= Louis Sass =

American psychologist

Louis A. Sass is a professor of Clinical Psychology at the Graduate School of Applied and Professional Psychology at Rutgers University who specializes in severe psychopathology, philosophy and psychology, and psychology and the arts. Sass has served on the faculty of Rutgers University since 1983 and has been a visiting professor at a wide range of institutions both in the United States and abroad. He has been published widely, and his book Madness and Modernism: Insanity in the Light of Modern Art, Literature, and Thought has been called "a new landmark in the study of the modern era.". The revised edition of Madness and Modernism (Oxford University Press, 2018) won the BMA: British Medical Association's 2018 award for Best Book in Psychiatry.

==Life==
Sass obtained his B.A. at Harvard University in 1970 and his Ph.D. at the University of California, Berkeley, in 1979. He completed his clinical internship in psychiatry at Cornell University Medical Center-New York Hospital, Westchester Division, in 1982. After serving as an assistant professor at the faculty College of the Holy Cross in Worcester, Massachusetts, he joined the faculty of Rutgers University. He has been a visiting professor at Leiden University in the Netherlands, the University of Chicago, the University of Michoacan of San Nicolás de Hidalgo in Morelia, Mexico, the Center for Subjectivity Research at the University of Copenhagen, the University of Oviedo in Spain, the Institute for the History and Philosophy of Science and Technology in Paris, universities in Bogota, Colombia, and the University of Durham in England. He has collaborated on research and writing projects with collaborators in Denmark, Spain, England, Mexico, Australia, Italy and the United States and has been a featured lecturer in these countries and elsewhere. He has also featured in a number of films on the subject of Schizophrenia.
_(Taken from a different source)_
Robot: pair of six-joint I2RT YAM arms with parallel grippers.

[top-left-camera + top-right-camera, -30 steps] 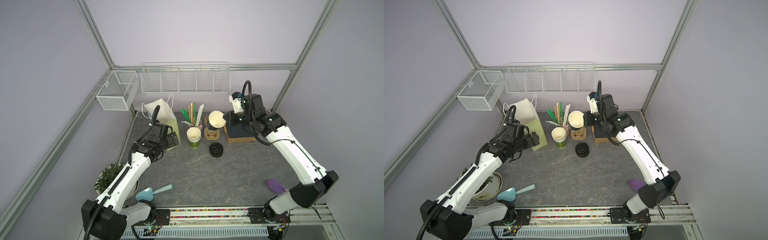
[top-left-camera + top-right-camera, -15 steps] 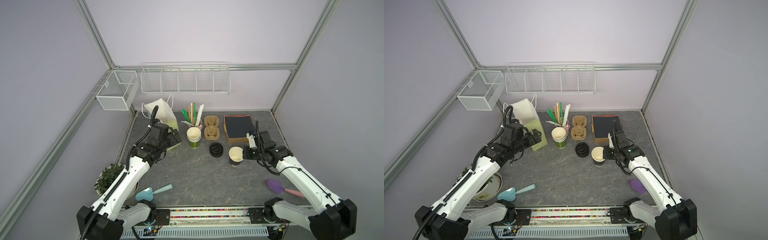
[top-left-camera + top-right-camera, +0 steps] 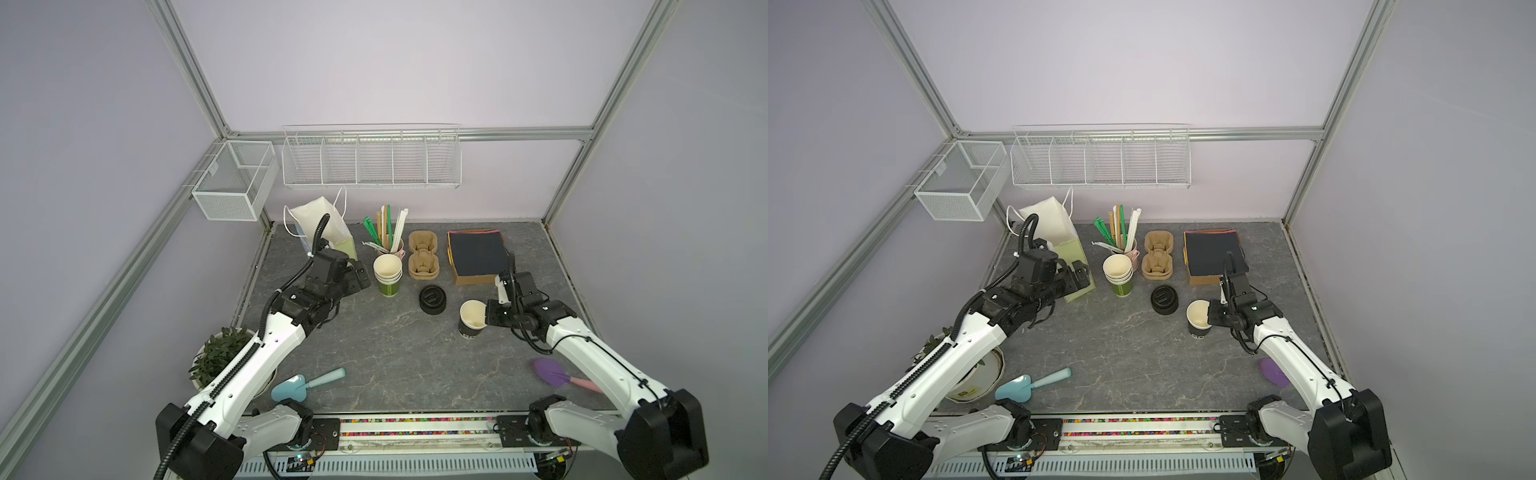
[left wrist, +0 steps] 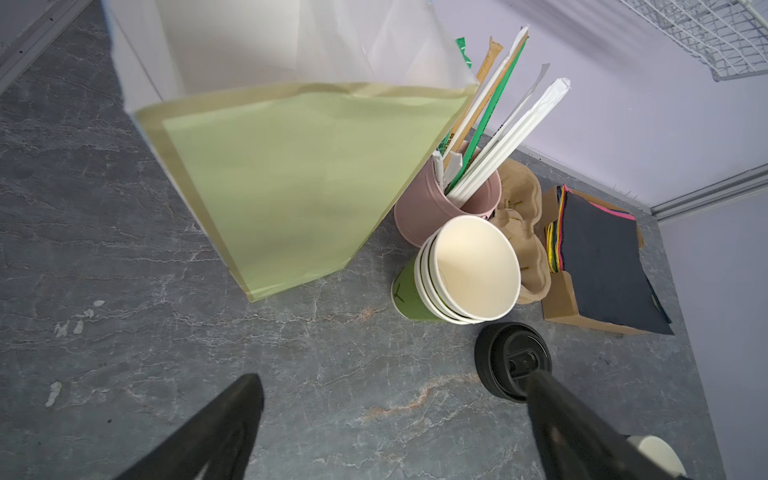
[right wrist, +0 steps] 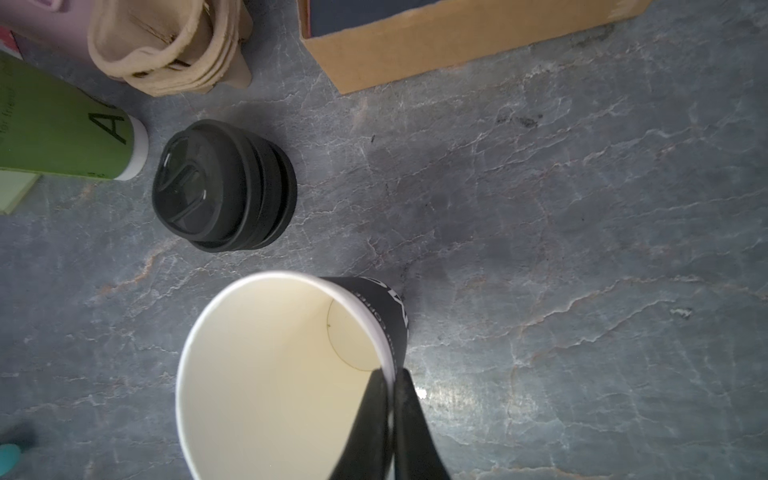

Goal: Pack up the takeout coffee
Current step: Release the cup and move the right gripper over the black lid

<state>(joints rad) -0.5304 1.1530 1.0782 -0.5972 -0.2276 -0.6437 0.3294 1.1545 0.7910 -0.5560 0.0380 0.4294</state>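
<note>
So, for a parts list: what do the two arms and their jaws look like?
Both have white links and black joints. The left arm carries a ribbed black cable conduit; the right arm, thin black cables. Jaws are slim, black, tapered.

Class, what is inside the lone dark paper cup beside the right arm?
Nothing: the dark paper cup shows a bare cream wall and round bottom. The right tool pinches its rim, one finger inside, hiding a strip of wall.

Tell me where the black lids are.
In both top views the lids sit mid-table, in front of the carriers, between the cup stack on the left and the single cup on the right.
</note>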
From 1998 to 1999, Sass was president of the Division of Psychology and the Arts of the American Psychological Association, and from 2006 to 2007 he was president of their Division of Theoretical and Philosophical Psychology. In 2010, he was awarded the Joseph B. Gittler Award from the American Psychological Association "in recognition of his longstanding commitment to using philosophy to advance psychology research and scholarship". In 2020, he was awarded the Sarton Medal by the University of Ghent in Belgium. He has also twice served as a Forum Fellow and speaker at the World Economic Forum in Davos, Switzerland.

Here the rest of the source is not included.